* _INPUT DATA_:
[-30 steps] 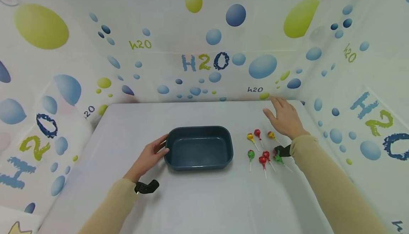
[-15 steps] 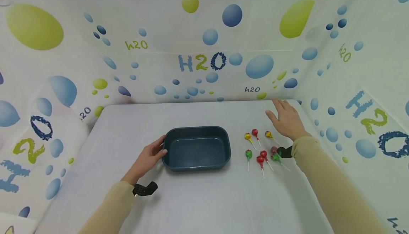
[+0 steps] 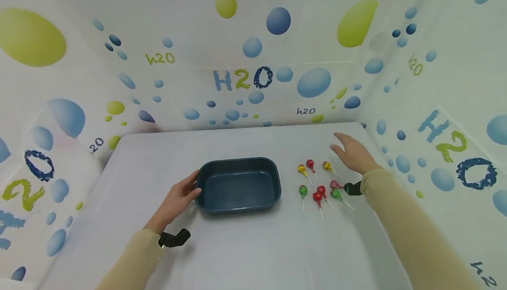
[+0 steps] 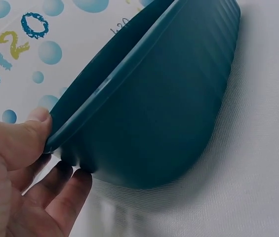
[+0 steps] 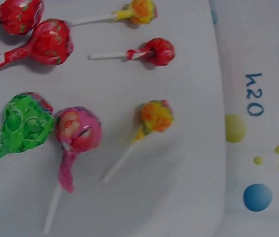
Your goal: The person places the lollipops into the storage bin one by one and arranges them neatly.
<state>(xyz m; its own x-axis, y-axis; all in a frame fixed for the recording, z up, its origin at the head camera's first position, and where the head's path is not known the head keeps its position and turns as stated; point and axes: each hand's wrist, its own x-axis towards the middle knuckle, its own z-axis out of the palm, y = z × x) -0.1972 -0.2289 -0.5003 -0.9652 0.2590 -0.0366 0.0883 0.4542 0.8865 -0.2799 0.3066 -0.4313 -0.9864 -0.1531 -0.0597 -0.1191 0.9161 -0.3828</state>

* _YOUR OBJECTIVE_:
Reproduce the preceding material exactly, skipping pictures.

* _EXPECTED OUTPUT_:
[-30 steps] 
[-15 steps] 
[+0 steps] 
[+0 steps] 
[+0 steps] 
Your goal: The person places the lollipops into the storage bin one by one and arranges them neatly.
<state>(xyz m; its own x-axis, y-axis; all in a frame fixed for the recording, z up, its origin at the head camera's first position, and where the head's path is not known the head keeps its position and turns as stated; point and axes: each hand's wrist, its own x-axis towards the middle knuckle, its own z-axis out of the palm, y = z × x) -0.1972 -0.2289 -0.5003 -0.9652 0.2590 -0.0366 0.0883 0.4542 0.8865 -0.2799 0.3066 -0.4313 -0.9864 -0.1531 -0.0597 -0.1191 0.9161 -0.3828</state>

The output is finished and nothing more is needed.